## GIVEN INFORMATION
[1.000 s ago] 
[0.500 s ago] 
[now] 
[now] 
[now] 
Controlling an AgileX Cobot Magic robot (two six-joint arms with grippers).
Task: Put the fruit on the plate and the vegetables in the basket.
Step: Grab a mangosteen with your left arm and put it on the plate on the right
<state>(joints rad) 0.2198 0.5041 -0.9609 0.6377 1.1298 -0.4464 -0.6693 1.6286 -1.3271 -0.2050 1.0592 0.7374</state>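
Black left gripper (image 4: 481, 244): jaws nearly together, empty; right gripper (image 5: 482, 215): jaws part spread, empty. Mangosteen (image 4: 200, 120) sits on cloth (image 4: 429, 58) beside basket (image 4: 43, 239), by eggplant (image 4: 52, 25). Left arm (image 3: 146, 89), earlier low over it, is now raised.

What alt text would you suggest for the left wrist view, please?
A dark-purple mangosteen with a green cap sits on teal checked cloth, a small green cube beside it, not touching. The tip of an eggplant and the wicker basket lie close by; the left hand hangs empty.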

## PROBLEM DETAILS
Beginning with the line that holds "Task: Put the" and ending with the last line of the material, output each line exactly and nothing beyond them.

## TASK OUTPUT
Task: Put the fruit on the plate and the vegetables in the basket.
Step: Grab a mangosteen with your left arm and put it on the plate on the right
<state>(joints rad) 0.2198 0.5041 -0.9609 0.6377 1.1298 -0.4464 -0.6693 1.6286 -1.3271 -0.2050 1.0592 0.7374</state>
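Black left gripper (image 4: 481, 244): jaws nearly together, empty; right gripper (image 5: 482, 215): jaws part spread, empty. Mangosteen (image 4: 200, 120) sits on cloth (image 4: 429, 58) beside basket (image 4: 43, 239), by eggplant (image 4: 52, 25). Left arm (image 3: 146, 89), earlier low over it, is now raised.

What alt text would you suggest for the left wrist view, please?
A dark-purple mangosteen with a green cap sits on teal checked cloth, a small green cube beside it, not touching. The tip of an eggplant and the wicker basket lie close by; the left hand hangs empty.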

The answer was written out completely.